Line by line, copy the listing below exactly.

____________________

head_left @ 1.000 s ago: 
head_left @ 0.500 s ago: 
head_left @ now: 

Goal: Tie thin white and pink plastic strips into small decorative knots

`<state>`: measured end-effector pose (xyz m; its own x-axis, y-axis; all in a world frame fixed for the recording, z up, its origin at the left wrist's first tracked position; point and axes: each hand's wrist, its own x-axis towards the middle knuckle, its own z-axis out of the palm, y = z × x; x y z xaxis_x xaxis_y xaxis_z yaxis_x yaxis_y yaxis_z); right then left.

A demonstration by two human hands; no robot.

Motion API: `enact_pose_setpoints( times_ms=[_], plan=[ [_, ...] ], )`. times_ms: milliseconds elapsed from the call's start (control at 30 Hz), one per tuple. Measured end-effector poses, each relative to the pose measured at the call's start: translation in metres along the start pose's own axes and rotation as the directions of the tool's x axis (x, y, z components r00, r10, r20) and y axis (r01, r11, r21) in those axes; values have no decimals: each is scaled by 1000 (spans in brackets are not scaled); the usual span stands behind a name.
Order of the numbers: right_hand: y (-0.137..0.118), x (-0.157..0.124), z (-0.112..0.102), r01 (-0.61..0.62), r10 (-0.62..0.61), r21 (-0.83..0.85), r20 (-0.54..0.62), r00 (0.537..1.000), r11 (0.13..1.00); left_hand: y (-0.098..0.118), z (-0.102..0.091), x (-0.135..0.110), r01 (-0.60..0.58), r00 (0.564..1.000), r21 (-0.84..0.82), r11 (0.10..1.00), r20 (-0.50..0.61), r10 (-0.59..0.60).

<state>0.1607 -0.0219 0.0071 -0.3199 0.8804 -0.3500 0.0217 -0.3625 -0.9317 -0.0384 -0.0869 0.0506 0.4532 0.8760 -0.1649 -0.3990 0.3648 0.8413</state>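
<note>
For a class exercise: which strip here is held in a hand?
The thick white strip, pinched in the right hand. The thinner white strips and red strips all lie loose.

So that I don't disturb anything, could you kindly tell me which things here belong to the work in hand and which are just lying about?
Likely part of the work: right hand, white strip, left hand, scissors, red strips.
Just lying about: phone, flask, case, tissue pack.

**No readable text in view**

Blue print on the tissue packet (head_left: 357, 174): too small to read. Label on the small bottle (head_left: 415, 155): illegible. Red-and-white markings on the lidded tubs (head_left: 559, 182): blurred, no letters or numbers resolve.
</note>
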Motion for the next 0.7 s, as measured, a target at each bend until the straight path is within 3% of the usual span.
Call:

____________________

▶ [Exercise output]
head_left @ 1.000 s ago: 
head_left @ 0.500 s ago: 
head_left @ now: 

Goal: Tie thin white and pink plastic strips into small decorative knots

`<state>`: measured end-effector pose (xyz m; its own x-axis, y-axis; all in a world frame fixed for the recording, z up, its origin at the left wrist's first tracked position; point and axes: each hand's wrist, its own x-axis towards the middle knuckle, its own z-axis out of the palm, y = z × x; x y z xaxis_x xaxis_y xaxis_z yaxis_x yaxis_y yaxis_z); right then left.

A demonstration by two human hands; no robot.

Motion API: `enact_pose_setpoints( times_ms=[_], plan=[ [_, ...] ], )`. times_ms: milliseconds elapsed from the call's start (control at 30 Hz), one per tuple. Measured end-effector poses, each relative to the pose measured at the call's start: translation in metres along the start pose's own axes and rotation as the directions of the tool's x axis (x, y, z components r00, r10, r20) and y axis (r01, r11, r21) in those axes; values have no decimals: each is scaled by 1000 (spans in brackets are not scaled); the usual span stands behind a name.
Order of the numbers: right_hand: y (-0.137..0.118), x (-0.157..0.124), z (-0.112..0.102), r01 (-0.61..0.62), r10 (-0.62..0.61), r21 (-0.83..0.85), r20 (-0.54..0.62), r00 (0.537..1.000), r11 (0.13..1.00); left_hand: y (-0.098..0.118), z (-0.102..0.091), x (-0.135..0.110), r01 (-0.60..0.58), r00 (0.564..1.000), r21 (-0.84..0.82), r11 (0.10..1.00), r20 (-0.50..0.61), r10 (-0.59..0.60).

<state>0.1607 -0.0219 0.0071 -0.3199 0.8804 -0.3500 0.0217 -0.3625 -0.9317 -0.0384 -0.0869 0.0506 0.4532 0.8760 -0.1649 -0.3990 0.3648 0.8413</state>
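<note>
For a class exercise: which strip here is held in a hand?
The thick white strip, pinched in the right hand. The thinner white strips and red strips all lie loose.

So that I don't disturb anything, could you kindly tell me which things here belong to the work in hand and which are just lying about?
Likely part of the work: right hand, white strip, left hand, scissors, red strips.
Just lying about: phone, flask, case, tissue pack.

**No readable text in view**

Blue print on the tissue packet (head_left: 357, 174): too small to read. Label on the small bottle (head_left: 415, 155): illegible. Red-and-white markings on the lidded tubs (head_left: 559, 182): blurred, no letters or numbers resolve.
</note>
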Motion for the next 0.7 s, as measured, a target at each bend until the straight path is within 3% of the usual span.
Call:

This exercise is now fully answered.